DIRECTIONS FOR THIS TASK
Please print the line that holds "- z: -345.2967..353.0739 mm" and each line after it to the end of the data, word for word, without any pictures.

INFORMATION SHOWN
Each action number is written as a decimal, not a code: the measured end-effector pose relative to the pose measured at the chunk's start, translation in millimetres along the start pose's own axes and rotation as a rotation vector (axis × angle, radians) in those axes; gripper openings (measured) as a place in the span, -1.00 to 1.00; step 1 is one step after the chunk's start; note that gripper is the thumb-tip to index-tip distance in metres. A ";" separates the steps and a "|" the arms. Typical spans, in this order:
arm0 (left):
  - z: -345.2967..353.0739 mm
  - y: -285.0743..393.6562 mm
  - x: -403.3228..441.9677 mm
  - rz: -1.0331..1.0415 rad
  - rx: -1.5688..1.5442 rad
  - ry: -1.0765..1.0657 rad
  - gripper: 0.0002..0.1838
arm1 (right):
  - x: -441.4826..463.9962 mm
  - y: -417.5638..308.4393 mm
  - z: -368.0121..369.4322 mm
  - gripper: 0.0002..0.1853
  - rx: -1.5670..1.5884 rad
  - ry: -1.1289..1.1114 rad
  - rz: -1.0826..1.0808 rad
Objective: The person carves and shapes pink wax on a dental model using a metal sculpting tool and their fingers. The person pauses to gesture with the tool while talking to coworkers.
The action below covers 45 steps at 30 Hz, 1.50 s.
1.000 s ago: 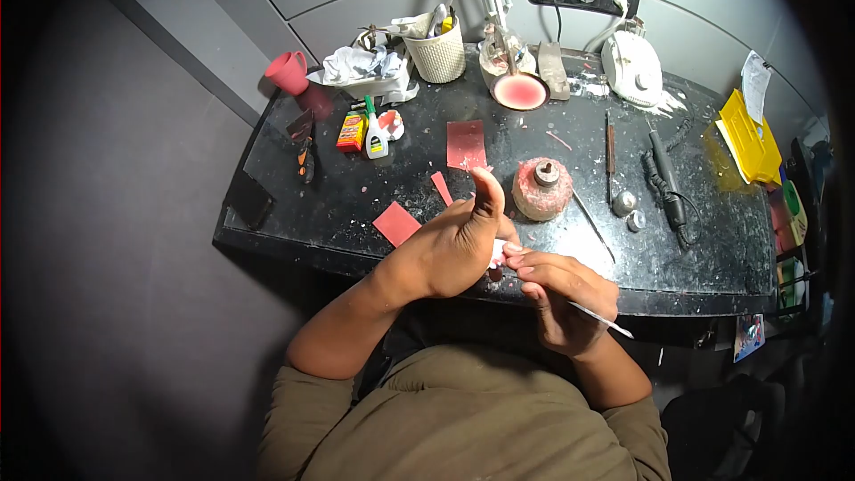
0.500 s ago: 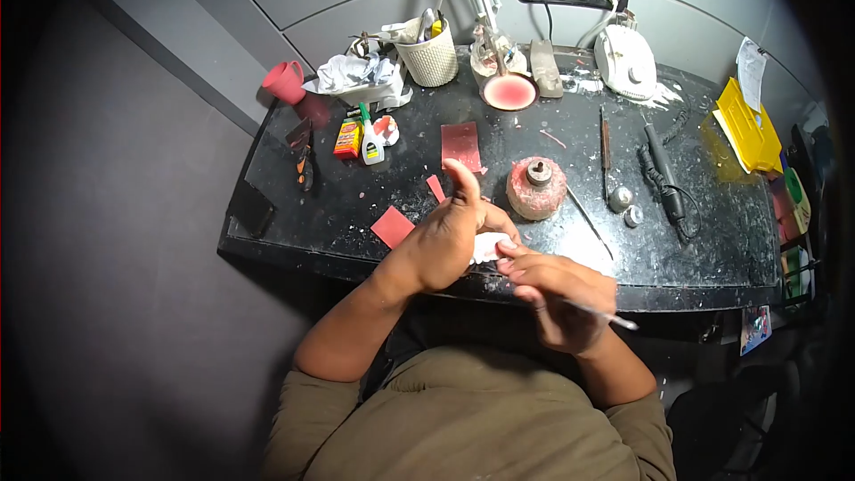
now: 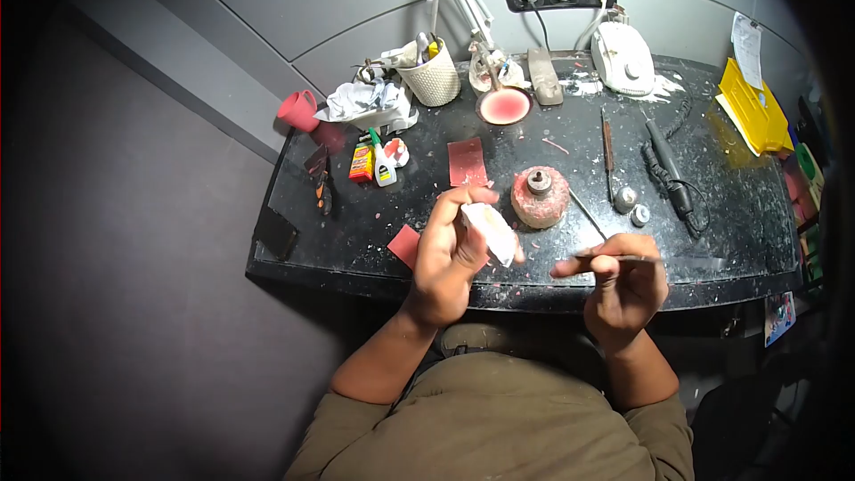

ANSWER SPACE
  - z: -345.2967..353.0739 mm
  - y: -285.0743..393.6562 mm
  - x: -403.3228..441.9677 mm
  - rz: -1.0331..1.0415 rad
  - rx: -1.5688..1.5442 rad
  - ry: -1.0765..1.0657 rad
  - gripper: 0.0002..0.1838
arm1 (right):
  - x: -441.4826..463.9962 mm
  - y: -417.5638..308.4393 mm
  - z: -368.0121..369.4322 mm
  - gripper: 0.0002..0.1853
  - rx: -1.5670..1.5884 rad
  - ry: -1.1289..1.1114 rad
  - rz: -1.0826..1.0808 rad
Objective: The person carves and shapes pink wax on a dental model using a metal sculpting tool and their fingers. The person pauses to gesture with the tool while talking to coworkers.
The action below covers 45 steps at 30 Hz, 1.50 s.
1.000 s ago: 
0.500 s ago: 
now: 

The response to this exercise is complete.